Minha mente começou a trabalhar rapidamente. Se ela tinha uma filha, isso significava que... Helena estava casada? Era isso? Parte de mim queria olhar para as mãos dela, procurar uma aliança, mas fiquei imóvel, como se o chão tivesse desaparecido sob meus pés.
Eu não sabia o que esperava encontrar ao voltar para cá, mas certamente não era isso. A imagem de Helena com uma família, uma vida totalmente construída sem mim, fez algo dentro de mim se fechar de forma dolorosa.
Balancei a cabeça, como se pudesse espantar aquele turbilhão de pensamentos. Não era da minha conta. Ela tinha seguido em frente, construído algo. E eu... bem, eu tinha o que merecia: sucesso, poder, mas uma vida que parecia mais vazia do que nunca.
Helena riu de algo que a menininha disse, e meu coração deu outro salto, seguido por uma dor aguda. Esse era o momento em que eu deveria me virar e ir embora. Deixá-la em paz. Mas, por algum motivo, fiquei ali por mais alguns segundos, incapaz de desviar o olhar.
E então, como se sentisse minha presença, Helena ergueu os olhos e olhou em minha direção.

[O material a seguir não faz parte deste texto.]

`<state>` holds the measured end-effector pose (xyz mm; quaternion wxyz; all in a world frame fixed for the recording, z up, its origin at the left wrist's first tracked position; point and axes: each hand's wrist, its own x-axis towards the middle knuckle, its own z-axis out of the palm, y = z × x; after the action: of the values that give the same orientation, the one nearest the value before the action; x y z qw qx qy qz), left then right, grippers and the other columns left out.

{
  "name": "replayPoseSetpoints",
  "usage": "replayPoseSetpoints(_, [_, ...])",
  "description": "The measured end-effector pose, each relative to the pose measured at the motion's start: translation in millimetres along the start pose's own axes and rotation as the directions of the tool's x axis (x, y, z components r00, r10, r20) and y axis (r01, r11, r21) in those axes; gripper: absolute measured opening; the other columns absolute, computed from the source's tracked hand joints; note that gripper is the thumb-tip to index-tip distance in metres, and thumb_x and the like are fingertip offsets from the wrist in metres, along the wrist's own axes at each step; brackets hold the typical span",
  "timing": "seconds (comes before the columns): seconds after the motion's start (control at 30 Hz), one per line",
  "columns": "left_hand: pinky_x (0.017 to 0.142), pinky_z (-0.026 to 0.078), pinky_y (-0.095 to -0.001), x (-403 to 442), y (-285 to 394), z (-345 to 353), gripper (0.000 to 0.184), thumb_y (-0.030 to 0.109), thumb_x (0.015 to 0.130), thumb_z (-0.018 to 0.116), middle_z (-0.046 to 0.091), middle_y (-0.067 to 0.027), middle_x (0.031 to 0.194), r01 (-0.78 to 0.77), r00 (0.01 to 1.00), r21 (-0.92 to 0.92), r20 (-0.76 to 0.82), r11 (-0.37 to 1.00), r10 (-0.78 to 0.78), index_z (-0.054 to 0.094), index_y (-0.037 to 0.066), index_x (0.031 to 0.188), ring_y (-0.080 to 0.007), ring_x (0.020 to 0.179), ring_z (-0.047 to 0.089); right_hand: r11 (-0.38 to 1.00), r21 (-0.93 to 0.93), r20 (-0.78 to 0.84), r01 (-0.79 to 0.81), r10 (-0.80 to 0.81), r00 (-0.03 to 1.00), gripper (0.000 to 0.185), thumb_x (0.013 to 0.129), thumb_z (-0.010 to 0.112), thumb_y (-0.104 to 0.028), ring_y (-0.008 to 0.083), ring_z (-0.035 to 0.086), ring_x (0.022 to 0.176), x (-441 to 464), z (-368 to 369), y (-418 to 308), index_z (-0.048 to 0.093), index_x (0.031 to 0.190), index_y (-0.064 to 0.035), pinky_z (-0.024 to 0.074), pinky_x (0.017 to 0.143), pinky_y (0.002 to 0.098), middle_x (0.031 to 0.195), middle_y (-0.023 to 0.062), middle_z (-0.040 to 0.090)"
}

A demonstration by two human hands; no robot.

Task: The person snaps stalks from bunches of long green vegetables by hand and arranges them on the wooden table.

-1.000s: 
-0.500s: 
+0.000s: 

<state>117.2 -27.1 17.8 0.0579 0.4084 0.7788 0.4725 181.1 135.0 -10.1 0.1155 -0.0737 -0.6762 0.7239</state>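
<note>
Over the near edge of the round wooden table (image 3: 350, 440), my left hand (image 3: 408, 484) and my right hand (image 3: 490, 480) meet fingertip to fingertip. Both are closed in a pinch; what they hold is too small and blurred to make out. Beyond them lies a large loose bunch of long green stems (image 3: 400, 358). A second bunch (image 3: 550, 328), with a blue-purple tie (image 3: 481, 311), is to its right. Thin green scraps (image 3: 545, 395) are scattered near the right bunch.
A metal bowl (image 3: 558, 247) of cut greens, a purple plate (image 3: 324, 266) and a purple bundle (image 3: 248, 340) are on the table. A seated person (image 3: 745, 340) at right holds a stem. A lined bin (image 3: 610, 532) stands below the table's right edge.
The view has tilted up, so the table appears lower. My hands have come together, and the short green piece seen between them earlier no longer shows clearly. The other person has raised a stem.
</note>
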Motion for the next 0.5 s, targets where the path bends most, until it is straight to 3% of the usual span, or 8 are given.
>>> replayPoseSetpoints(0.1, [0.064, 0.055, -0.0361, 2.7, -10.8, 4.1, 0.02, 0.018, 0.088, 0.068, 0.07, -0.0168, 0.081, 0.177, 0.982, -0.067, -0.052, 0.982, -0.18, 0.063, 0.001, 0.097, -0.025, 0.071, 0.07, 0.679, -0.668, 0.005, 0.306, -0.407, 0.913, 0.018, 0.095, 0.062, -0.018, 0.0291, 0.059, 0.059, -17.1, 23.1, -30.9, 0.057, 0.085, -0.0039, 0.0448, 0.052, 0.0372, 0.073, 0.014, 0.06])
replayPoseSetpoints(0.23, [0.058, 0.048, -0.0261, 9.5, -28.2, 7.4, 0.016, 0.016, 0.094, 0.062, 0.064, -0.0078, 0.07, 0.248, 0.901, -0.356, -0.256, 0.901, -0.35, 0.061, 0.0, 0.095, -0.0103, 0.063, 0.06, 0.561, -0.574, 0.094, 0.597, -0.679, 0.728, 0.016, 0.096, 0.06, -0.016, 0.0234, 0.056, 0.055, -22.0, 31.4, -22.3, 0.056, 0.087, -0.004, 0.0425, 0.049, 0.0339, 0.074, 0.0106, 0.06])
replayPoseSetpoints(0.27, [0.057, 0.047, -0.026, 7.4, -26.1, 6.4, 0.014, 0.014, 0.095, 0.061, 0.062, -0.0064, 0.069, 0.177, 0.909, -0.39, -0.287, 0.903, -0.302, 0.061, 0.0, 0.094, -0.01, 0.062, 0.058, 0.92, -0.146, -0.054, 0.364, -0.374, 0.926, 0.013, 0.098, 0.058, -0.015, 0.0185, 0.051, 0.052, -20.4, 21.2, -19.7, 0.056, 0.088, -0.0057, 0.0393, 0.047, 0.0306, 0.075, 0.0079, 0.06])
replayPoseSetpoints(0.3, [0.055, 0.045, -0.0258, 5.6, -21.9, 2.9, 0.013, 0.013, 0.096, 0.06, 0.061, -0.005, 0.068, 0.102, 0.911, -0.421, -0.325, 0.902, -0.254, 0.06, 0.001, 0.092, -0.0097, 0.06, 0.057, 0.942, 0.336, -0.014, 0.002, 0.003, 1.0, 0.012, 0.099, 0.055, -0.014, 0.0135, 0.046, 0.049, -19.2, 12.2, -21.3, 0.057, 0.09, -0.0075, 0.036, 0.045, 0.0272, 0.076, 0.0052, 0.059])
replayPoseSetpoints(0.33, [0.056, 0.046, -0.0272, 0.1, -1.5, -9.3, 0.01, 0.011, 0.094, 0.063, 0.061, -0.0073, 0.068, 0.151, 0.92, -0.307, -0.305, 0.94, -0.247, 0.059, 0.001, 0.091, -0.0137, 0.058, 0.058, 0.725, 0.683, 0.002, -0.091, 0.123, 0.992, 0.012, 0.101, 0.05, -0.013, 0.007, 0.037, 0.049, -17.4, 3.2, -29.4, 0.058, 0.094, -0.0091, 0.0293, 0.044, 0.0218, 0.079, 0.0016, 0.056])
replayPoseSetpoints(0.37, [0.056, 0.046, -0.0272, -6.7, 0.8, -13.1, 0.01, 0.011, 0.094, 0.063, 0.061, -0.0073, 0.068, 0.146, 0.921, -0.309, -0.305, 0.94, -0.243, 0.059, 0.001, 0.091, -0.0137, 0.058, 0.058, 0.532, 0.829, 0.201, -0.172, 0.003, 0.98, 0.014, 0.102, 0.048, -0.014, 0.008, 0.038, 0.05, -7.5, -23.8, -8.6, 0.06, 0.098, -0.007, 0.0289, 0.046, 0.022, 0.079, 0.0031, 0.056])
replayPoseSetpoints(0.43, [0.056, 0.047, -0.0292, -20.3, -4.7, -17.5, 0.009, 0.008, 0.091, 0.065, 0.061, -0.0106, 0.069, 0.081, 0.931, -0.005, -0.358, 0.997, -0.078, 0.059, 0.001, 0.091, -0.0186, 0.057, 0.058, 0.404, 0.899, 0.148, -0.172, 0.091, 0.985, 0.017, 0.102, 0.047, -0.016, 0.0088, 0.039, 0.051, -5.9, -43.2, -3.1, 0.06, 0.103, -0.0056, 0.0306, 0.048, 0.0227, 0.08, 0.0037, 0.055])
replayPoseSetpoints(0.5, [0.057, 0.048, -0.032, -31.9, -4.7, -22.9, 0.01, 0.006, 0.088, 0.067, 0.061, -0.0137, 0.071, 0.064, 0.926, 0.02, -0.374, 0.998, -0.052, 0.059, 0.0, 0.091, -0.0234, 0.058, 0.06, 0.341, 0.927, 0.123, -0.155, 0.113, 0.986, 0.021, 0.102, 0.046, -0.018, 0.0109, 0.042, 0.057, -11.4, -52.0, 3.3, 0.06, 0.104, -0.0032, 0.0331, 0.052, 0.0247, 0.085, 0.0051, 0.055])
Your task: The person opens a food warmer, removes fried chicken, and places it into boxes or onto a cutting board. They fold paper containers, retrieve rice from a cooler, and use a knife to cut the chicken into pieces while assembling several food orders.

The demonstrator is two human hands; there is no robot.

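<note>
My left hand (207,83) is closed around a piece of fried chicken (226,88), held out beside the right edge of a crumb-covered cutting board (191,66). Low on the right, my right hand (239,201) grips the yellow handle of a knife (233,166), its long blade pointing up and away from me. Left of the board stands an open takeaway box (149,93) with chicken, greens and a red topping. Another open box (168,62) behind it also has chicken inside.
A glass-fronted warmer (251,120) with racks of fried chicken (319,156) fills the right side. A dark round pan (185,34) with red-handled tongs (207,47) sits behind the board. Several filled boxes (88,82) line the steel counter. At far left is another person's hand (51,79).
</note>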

Meu corpo inteiro congelou.
Por sorte, a praça tinha movimento suficiente para que ela não me notasse imediatamente. Caminhei na direção oposta, respirando fundo, como se aquilo pudesse aliviar o nó que começava a se formar em meu peito.
Ela tinha uma filha. E, talvez, um marido. Aquele pensamento me atingiu como uma lâmina fria. Eu sabia que não deveria sentir nada além de indiferença, mas a verdade era que, naquele momento, percebi que não estava tão preparado para esse encontro quanto pensei.
E pior: talvez não estivesse preparado para o que ele poderia significar.